Adoption of GaInP for the etching stop layer 206, however, inevitably requires replacement of the previous As-containing furnace atmosphere with a P-containing furnace atmosphere, and lowering of the growth temperature in the furnace, in order to grow the GaInP etching stop layer in the first epitaxial growth step. After the GaInP etching stop layer was grown, the growth temperature in the furnace must be elevated again, the As-containing atmosphere must be recovered in order to grow the residual p-Al0.47Ga0.53As second cladding layer 207, and the p-GaAs contact layer 208.
This makes the crystal growth process more complex, extends the operation time in the epitaxial growth process, and raises the costs.
It is also known that a high-output, broad-stripe-type semiconductor laser element using the GaInP etching stop layer may largely vary the geometry of the NFP (Near Field Pattern) as being affected by lattice distortion induced by the GaInP etching stop layer.
In view of such problems, Japanese Laid-Open Patent Publication No. 5-259574 proposes a method of forming the ridge by selectively etching the cladding layer using an etchant comprising an organic acid and hydrogen peroxide.
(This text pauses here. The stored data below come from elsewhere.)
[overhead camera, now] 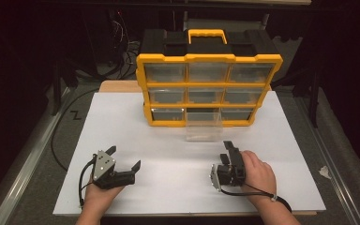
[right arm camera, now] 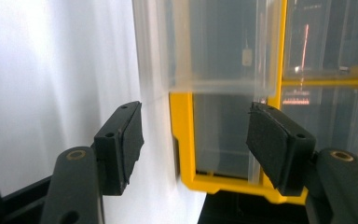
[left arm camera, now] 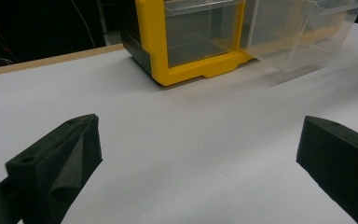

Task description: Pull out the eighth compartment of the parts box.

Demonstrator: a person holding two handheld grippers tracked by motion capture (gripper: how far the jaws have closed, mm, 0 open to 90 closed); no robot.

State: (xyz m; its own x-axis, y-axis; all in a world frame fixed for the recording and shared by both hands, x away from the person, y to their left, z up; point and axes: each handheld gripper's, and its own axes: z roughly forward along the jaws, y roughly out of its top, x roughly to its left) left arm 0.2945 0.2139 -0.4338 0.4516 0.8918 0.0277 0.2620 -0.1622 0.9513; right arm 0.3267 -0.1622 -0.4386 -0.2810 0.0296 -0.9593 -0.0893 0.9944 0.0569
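From the high view, a yellow and black plastic organizer (overhead camera: 208, 77) with a moulded yellow carry handle (overhead camera: 208, 35) stands upright at the far side of the counter (overhead camera: 168, 154), whose top is a flat, matte white sheet. Its front is a three-by-three grid of clear plastic drawers, and the bottom middle drawer (overhead camera: 204, 125) is pulled out onto the white surface, box-shaped and see-through. The left gripper (overhead camera: 124, 158), black with a grey three-cornered plate on top, is held in a hand near the front left edge with its jaws spread wide and nothing between them. The right gripper (overhead camera: 229, 146) sits in the right hand (overhead camera: 258, 171) just in front of the pulled-out drawer, turned on its side; from here I cannot tell how its jaws stand. In the left gripper view, two blocky matte black jaws stand far apart over bare white counter, with the organizer's glossy yellow corner (left arm camera: 177, 46) and the clear drawer (left arm camera: 303, 32) ahead. In the right gripper view, the picture is rotated, and the jaws, faced with flat, finely textured black pads (right arm camera: 272, 142), are parted and empty in front of the clear drawer (right arm camera: 223, 44) and yellow frame (right arm camera: 186, 140). No readable writing shows.
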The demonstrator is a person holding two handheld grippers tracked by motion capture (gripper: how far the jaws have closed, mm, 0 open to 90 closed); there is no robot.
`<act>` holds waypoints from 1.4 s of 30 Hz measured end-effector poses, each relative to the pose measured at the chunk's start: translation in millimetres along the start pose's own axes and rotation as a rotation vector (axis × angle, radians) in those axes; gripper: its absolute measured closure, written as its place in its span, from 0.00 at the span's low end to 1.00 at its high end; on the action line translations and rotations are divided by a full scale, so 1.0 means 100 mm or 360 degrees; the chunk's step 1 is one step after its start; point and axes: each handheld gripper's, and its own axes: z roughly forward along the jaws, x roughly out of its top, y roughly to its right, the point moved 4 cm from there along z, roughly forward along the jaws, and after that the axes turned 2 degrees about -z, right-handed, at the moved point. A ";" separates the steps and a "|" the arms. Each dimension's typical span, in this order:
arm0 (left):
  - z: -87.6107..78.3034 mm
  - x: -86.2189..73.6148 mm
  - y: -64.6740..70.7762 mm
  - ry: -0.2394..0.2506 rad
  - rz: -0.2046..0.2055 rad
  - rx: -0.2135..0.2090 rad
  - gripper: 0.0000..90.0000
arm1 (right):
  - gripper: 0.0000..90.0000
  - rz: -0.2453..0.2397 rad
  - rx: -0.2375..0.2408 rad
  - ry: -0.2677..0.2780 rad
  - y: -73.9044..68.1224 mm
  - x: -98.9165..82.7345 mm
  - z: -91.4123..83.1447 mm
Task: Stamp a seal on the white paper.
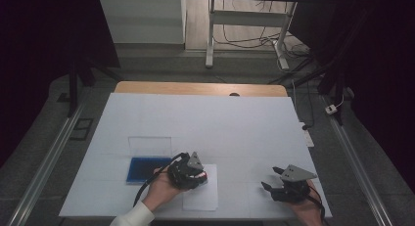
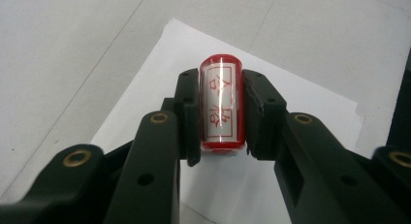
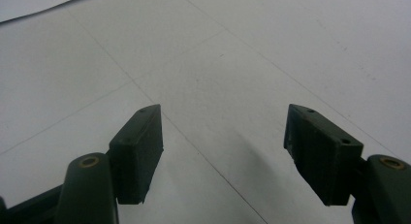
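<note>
My left gripper (image 2: 220, 112) jaws clamp a red stamp (image 2: 221, 106) above a white paper sheet (image 1: 200, 194) on the table (image 1: 235, 123). My right gripper (image 3: 223, 151) jaws hang spread apart, holding nothing.

One red stamp (image 2: 221, 107), one paper sheet (image 1: 201, 194), one blue ink pad (image 1: 144, 169), two hand-held grippers.
</note>
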 end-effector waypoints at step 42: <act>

In other words, the patent publication describes that use of AlGaAs having an Al compositional ratio of 0.38 to 0.6 for the cladding layer, use of an AlGaAs layer having an Al compositional ratio of 0.6 or larger for the etching stop layer, and use of a specified etchant is successful in forming the ridge with a good reproducibility, and consequently in readily fabricating the semiconductor laser element.
The above-described patent publication discloses an example in which the cladding layer is composed of Al0.5Ga0.5As, a 0.06-μm-thick etching stop layer is composed of Al0.6Ga0.4As, and the specific etchant comprises a mixed solution of tartaric acid and an aqueous hydrogen peroxide solution.
In addition, this specific etchant can etch the Al0.5Ga0.5As layer but cannot etch the Al0.6Ga0.4As layer, so that the etching terminates upon exposure of the Al0.6Ga0.4As layer, and this ensures the ridge formation with good reproducibility.
The patent publication also describes that use of the same AlGaAs layer both for the etching stop layer and the cladding layer makes it possible to grow the etching stop layer and the cladding layer under same growth conditions, so that only a control of the Al compositional ratio is successful in readily forming the cladding layer and the etching stop layer in a succeeding manner with an advantageous crystallinity.
It is also described that the light confinement efficiency can be raised because the etching stop layer is adjusted to have an Al compositional ratio larger than that of the cladding layer, and this makes it possible to provide a region having a refractive index smaller than that of the cladding layer.
The configuration of the semiconductor laser element disclosed in the patent publication, however, has the Al0.6Ga0.4As etching stop layer having a refractive index smaller than that of the Al0.5Ga0.5As cladding layer on the ridge side, and this results in a problem that the light generated in the active layer is undesirably pushed out towards the opposite side of the ridge, and consequently makes it difficult to raise the light confinement efficiency.
Another problem resides in that increase in the thickness of the Al0.6Ga0.4As etching stop layer may be successful in improving the optical characteristics, but the Al0.6Ga0.4As etching stop layer having a band gap energy larger than that of Al0.5Ga0.5As composing the cladding layer also serves as a barrier against the carriers, and increase in the thickness thereof may result in increase in the threshold current.